# Calculate NDVI for a polygon and export statistics to CSV

UPDATE!!!!


**Background** 

**What does this notebook do?** 

**Date** April 2018

**Author** Claire Krause

**Required inputs** A shape file containing the polygon you would like to use for the analysis

In [1]:
%pylab notebook
%load_ext autoreload
%autoreload 2
from datacube.storage import masking
from datacube import Datacube
from datetime import datetime
from skimage import exposure
import pandas as pd
from datacube.utils import geometry
import fiona
import rasterio.features
import datetime

# Import widgets for interactive notebook
from ipywidgets import interact, fixed
import ipywidgets as widgets

import sys
import os
sys.path.append('../../10_Scripts/')
import DEAPlotting
import DEADataHandling
import BandIndices

Populating the interactive namespace from numpy and matplotlib


In [2]:
def geometry_mask(geoms, geobox, all_touched=False, invert=False):
    """
    Create a mask from shapes.

    By default, mask is intended for use as a
    numpy mask, where pixels that overlap shapes are False.
    :param list[Geometry] geoms: geometries to be rasterized
    :param datacube.utils.GeoBox geobox:
    :param bool all_touched: If True, all pixels touched by geometries will be burned in. If
                             false, only pixels whose center is within the polygon or that
                             are selected by Bresenham's line algorithm will be burned in.
    :param bool invert: If True, mask will be True for pixels that overlap shapes.
    """
    return rasterio.features.geometry_mask([geom.to_crs(geobox.crs) for geom in geoms],
                                           out_shape=geobox.shape,
                                           transform=geobox.affine,
                                           all_touched=all_touched,
                                           invert=invert)

In [3]:
shape_file = '/g/data/r78/cek156/dea-notebooks/Crop_mapping/NSWFarmPolygon20161703.shp'

In [4]:
with fiona.open(shape_file) as shapes:
        crs = geometry.CRS(shapes.crs_wkt)
        first_geometry = next(iter(shapes))['geometry']
        geom = geometry.Geometry(first_geometry, crs=crs)

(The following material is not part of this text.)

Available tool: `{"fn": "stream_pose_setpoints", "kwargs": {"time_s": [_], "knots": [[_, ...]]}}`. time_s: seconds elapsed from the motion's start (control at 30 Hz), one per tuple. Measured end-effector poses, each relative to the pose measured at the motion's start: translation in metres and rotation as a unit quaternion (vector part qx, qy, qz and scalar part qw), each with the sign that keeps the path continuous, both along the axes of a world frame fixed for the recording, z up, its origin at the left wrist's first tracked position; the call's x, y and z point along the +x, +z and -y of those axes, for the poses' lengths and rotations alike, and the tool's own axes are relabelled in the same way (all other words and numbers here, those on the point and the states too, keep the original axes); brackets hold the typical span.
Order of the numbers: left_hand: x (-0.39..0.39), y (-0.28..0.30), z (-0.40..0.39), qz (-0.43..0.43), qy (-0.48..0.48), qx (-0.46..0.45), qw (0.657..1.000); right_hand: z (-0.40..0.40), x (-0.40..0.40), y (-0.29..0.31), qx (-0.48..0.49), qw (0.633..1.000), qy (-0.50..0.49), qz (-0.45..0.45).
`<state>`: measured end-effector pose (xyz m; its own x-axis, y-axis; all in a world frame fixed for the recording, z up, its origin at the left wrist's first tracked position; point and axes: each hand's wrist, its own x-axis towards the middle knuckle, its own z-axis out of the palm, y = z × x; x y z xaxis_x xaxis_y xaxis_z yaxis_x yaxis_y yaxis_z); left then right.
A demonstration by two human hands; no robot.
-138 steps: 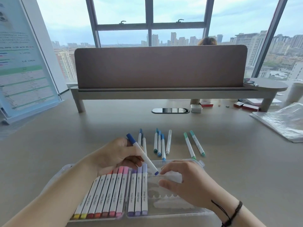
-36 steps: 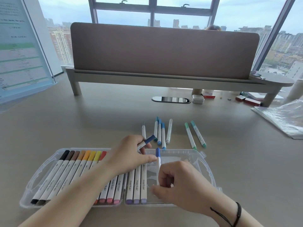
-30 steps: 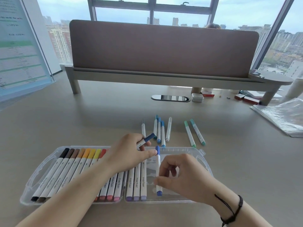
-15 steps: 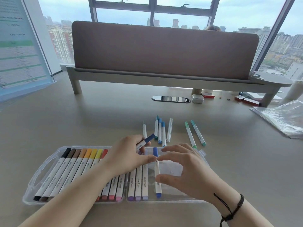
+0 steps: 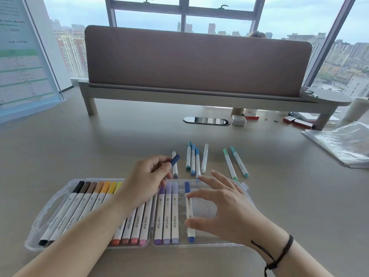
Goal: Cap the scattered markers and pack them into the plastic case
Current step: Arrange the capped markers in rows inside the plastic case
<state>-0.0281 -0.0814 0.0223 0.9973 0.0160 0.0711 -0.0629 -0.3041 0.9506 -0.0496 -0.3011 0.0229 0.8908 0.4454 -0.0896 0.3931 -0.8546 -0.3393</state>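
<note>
- Your right hand (image 5: 225, 208) hovers spread and relaxed over the right half of the clear plastic marker case (image 5: 242, 188), grasping nothing; its thumb and forefinger lie at the white-barrelled blue marker (image 5: 189, 213) lying in that half, though whether they touch it you cannot tell.
- That blue marker lies lengthwise, apart from the three purple markers (image 5: 166, 214) to its left; the rest of the right half, under your palm, is bare clear plastic.
- The left half holds a packed row of markers running black and brown through orange and yellow to pink (image 5: 95, 198), partly hidden by your forearm; the case's handle cut-out sits at its left edge.
- Your left hand (image 5: 145, 180) is raised over the case's far rim, its fingers pinching a dark blue marker cap (image 5: 175, 159).
- Just past the far rim, on the grey desk (image 5: 79, 148), lies a capless white marker (image 5: 175, 166), then four blue-toned markers (image 5: 194, 159) side by side (one touching the rim), then two green markers (image 5: 235, 163) well apart to the right.
- Bare desk spreads wide to the left and right of the case.
- Farther off: a crumpled clear plastic bag (image 5: 343, 142) at the right edge and a brown divider panel on a grey shelf (image 5: 197, 60).
</note>
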Motion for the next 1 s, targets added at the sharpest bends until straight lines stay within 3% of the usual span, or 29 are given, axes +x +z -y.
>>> {"fn": "stream_pose_setpoints", "kwargs": {"time_s": [0.37, 0.6, 0.83, 1.0], "knots": [[-0.010, 0.012, 0.000, -0.008, 0.027, -0.069, 0.997, 0.003, 0.003, -0.002, 0.017, 1.000, 0.004, -0.018], [-0.013, 0.014, 0.002, -0.043, -0.023, -0.142, 0.989, 0.006, 0.004, -0.001, 0.030, 0.999, 0.010, -0.026], [-0.019, 0.015, 0.008, -0.063, -0.130, 0.078, 0.986, 0.013, 0.011, -0.004, 0.087, 0.996, -0.026, -0.020], [-0.017, 0.010, 0.006, -0.045, -0.130, 0.165, 0.977, 0.012, 0.009, -0.002, 0.081, 0.996, -0.025, -0.017]]}}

## Set up the extraction query

Note that this code currently doesn't apply resampling to the Landsat data, so it is still at 25 m resolution.

In [8]:
querys2 = {'output_crs': 'EPSG:3577',
         'resolution': (-10, 10),
         'geopolygon': geom,
         'time':('2016-03-01', '2017-04-01')
          }
queryls = {'geopolygon': geom,
           'time':('2016-03-01', '2017-04-01')
          }
#'resampling':'nearest' for pq mask

In [6]:
dc = Datacube(app = 'NDVI extraction')

## First, pull in the data from Sentinel 2a, 2b and Landsat

In [9]:
%%time
AllSensors = ['ls5', 'ls7', 'ls8', 's2a', 's2b']
Alldata = dict()

for Sensor in AllSensors:
    if Sensor[0] == 'l':
        Alldata[Sensor], LScrs, LSaffine = DEADataHandling.load_nbarx(dc, Sensor, queryls, product = 'nbar')
    if Sensor[0] == 's':
        prodname = '{0}_ard_granule'.format(Sensor)
        Alldata[Sensor], S2crs, S2affine = DEADataHandling.load_sentinel(dc, prodname, querys2)

Loading ls5_nbar_albers
Failed to load ls5_nbar_albers
Loading ls7_nbar_albers
Loaded ls7_nbar_albers
Generating mask ls7_pq_albers
Loading ls8_nbar_albers
Loaded ls8_nbar_albers
Generating mask ls8_pq_albers
loading s2a_ard_granule
loaded s2a_ard_granule
making mask
loading s2b_ard_granule
did not load s2b_ard_granule


TypeError: 'NoneType' object is not iterable

In [15]:
Alldata

{'ls7': <xarray.Dataset>
 Dimensions:  (time: 26, x: 581, y: 252)
 Coordinates:
   * time     (time) datetime64[ns] 2016-03-07T00:09:39.500000 ...
   * y        (y) float64 -3.367e+06 -3.367e+06 -3.367e+06 -3.367e+06 ...
   * x        (x) float64 1.45e+06 1.45e+06 1.45e+06 1.45e+06 1.45e+06 ...
 Data variables:
     blue     (time, y, x) float64 nan nan nan nan nan nan nan nan nan nan ...
     green    (time, y, x) float64 nan nan nan nan nan nan nan nan nan nan ...
     red      (time, y, x) float64 nan nan nan nan nan nan nan nan nan nan ...
     nir      (time, y, x) float64 nan nan nan nan nan nan nan nan nan nan ...
     swir1    (time, y, x) float64 nan nan nan nan nan nan nan nan nan nan ...
     swir2    (time, y, x) float64 nan nan nan nan nan nan nan nan nan nan ...
 Attributes:
     crs:      EPSG:3577
     affine:   | 25.00, 0.00, 1449975.00|\n| 0.00,-25.00,-3367000.00|\n| 0.00,...,
 'ls8': <xarray.Dataset>
 Dimensions:          (time: 49, x: 581, y: 252)
 Coordinates:
   *

## We only want scenes that have no more than 30% missing pixels

In [18]:
## Change variable name!!!!!

acceptable_missing_data = 0.8
for Sensor in Alldata.keys():
    threshold90 = Alldata[Sensor].x.count() * Alldata[Sensor].y.count() * acceptable_missing_data
    try:
        Alldata[Sensor] = Alldata[Sensor].where(Alldata[Sensor].red.isnull().sum(axis = (1, 2)) 
                                                <= int(threshold90)).dropna(dim = 'time')
    except AttributeError:
        Alldata[Sensor] = Alldata[Sensor].where(Alldata[Sensor].nbart_red.isnull().sum(axis = (1, 2)) 
                                                <= int(threshold90)).dropna(dim = 'time')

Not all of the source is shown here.